:: TASK STATEMENT ::
When the string "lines" occurs in a line of the listing below, return that line.

#####

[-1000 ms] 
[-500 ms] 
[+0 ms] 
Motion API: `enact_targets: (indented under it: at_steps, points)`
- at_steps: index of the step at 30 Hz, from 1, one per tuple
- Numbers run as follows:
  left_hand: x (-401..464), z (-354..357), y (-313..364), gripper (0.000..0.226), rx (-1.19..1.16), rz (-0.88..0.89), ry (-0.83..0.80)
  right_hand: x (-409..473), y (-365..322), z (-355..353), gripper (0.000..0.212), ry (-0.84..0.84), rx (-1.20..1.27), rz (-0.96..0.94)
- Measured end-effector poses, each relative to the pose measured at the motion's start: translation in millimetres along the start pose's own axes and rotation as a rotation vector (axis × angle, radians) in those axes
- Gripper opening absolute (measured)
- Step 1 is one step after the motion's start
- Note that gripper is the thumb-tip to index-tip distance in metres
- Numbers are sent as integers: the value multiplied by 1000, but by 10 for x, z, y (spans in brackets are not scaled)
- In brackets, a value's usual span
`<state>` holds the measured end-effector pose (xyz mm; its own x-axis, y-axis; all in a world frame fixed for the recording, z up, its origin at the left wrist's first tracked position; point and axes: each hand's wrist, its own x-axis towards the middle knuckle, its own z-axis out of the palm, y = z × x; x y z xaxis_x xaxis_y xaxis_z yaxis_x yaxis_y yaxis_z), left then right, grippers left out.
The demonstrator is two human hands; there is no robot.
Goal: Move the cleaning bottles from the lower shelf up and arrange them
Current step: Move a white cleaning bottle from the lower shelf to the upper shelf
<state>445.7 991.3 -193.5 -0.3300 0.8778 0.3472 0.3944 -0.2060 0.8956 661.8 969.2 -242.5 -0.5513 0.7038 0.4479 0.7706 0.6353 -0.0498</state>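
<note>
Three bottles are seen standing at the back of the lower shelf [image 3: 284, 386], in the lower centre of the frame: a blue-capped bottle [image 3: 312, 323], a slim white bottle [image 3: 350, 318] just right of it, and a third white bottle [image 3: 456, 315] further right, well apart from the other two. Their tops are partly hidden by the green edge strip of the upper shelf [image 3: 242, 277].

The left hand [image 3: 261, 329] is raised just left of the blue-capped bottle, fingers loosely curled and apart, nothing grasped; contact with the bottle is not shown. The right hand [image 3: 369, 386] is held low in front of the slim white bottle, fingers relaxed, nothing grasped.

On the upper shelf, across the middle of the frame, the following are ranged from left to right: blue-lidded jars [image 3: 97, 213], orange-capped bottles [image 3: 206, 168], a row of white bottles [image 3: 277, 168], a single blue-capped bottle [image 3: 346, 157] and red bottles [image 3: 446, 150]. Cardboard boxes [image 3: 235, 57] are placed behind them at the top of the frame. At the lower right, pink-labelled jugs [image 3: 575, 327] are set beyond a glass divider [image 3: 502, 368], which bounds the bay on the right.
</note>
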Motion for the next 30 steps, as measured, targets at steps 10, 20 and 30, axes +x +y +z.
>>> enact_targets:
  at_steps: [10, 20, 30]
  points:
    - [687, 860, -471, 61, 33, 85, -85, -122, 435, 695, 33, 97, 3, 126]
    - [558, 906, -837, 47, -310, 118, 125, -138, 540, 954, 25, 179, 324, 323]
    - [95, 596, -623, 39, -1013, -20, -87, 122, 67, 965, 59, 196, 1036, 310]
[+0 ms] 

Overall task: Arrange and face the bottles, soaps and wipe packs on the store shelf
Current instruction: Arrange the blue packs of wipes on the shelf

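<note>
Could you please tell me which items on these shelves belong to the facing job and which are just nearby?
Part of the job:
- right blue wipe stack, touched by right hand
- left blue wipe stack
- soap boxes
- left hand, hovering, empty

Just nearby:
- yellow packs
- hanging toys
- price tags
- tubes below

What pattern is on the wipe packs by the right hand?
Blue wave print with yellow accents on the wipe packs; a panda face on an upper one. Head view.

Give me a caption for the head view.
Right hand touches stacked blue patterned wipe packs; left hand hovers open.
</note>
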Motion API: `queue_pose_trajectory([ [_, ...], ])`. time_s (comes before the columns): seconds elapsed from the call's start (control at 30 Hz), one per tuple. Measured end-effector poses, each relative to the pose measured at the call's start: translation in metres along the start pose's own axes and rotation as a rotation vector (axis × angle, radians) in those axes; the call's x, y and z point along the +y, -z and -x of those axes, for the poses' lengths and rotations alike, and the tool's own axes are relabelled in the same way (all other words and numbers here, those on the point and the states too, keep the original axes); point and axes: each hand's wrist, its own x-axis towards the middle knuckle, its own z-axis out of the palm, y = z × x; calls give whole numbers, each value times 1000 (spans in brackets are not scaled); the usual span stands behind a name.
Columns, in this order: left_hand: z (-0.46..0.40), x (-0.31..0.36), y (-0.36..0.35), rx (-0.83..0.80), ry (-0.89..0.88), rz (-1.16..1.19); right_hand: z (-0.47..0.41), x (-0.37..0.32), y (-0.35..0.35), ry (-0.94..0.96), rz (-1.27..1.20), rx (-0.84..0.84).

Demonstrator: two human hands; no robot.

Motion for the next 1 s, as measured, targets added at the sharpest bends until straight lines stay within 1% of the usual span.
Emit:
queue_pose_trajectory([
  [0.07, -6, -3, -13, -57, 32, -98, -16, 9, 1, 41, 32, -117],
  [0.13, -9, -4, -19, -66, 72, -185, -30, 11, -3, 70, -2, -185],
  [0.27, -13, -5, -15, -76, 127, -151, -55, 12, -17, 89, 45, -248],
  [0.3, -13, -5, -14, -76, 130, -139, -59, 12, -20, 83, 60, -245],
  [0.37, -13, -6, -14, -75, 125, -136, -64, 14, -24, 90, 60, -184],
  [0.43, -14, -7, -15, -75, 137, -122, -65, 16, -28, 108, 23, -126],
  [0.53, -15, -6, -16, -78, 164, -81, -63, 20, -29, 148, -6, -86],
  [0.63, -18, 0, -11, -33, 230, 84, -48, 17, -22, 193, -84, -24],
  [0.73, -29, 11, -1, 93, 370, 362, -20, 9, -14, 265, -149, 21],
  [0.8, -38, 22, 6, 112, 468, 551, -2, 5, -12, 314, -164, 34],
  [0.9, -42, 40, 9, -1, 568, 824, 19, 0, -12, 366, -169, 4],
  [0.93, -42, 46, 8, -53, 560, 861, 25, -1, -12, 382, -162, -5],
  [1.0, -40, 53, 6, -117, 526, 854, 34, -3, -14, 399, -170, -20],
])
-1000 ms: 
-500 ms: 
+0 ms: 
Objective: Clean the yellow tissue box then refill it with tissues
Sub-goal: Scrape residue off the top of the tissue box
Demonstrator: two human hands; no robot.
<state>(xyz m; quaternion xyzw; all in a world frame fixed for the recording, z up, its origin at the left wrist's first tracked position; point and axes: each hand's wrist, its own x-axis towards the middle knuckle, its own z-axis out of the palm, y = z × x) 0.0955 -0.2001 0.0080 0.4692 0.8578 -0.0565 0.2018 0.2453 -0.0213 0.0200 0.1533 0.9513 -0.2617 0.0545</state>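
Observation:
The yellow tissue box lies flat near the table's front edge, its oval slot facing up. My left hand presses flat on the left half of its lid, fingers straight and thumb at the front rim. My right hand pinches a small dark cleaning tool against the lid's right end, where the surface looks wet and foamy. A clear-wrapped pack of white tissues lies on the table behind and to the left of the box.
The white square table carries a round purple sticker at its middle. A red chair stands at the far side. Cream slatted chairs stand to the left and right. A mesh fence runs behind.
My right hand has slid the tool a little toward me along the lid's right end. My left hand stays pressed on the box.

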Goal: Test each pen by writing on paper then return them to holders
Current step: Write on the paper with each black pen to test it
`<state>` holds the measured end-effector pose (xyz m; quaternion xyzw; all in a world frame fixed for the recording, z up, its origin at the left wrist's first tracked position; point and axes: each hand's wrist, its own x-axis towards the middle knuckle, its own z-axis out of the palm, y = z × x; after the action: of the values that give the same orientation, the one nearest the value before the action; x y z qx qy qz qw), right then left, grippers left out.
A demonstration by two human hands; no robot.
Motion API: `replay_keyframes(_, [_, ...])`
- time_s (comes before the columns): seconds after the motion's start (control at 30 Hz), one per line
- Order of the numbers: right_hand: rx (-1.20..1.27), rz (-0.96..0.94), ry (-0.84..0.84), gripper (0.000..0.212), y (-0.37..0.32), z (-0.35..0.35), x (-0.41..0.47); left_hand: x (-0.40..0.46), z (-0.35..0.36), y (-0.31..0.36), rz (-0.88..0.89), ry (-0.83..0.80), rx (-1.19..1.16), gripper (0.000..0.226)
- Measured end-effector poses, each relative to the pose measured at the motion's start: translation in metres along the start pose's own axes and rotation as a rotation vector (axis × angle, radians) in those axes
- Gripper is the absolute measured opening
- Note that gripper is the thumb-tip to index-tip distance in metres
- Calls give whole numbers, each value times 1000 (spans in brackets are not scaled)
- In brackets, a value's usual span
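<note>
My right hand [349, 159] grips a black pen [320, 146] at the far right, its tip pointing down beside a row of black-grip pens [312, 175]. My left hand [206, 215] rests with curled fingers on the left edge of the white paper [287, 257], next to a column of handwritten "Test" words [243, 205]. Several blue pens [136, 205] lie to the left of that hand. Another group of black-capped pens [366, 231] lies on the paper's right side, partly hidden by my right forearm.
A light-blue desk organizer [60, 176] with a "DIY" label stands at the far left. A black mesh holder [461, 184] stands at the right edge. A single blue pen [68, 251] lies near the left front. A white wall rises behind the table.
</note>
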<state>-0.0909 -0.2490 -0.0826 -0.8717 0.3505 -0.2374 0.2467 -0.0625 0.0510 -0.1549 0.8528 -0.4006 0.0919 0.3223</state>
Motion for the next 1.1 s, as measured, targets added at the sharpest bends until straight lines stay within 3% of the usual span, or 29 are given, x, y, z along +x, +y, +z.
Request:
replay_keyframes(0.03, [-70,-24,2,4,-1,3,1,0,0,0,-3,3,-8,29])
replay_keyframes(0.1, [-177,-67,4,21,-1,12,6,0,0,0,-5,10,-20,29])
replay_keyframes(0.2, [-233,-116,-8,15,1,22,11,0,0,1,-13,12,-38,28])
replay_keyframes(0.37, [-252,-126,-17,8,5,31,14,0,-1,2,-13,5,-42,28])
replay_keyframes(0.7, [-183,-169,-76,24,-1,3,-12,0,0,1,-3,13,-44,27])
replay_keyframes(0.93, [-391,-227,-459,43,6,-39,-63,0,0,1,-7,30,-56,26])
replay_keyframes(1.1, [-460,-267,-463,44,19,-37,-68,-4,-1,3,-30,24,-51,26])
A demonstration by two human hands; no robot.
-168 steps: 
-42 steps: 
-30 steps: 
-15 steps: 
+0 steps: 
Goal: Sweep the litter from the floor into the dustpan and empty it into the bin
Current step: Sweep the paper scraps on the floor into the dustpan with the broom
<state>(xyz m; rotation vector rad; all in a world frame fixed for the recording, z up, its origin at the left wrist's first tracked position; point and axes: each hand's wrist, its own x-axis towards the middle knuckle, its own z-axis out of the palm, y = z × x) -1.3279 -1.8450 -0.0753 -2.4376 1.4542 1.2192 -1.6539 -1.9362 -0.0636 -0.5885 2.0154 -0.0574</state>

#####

:: OUTPUT OF THE TASK ::
Motion for the next 1 s, as measured, targets added at the sharpest bends until straight lines stay within 1% of the usual span.
Motion for the next 1.1 s, as measured, targets added at the sharpest bends until straight lines stay within 3% of the usual span, or 29 are given, x, y, z along +x, +y, +z.

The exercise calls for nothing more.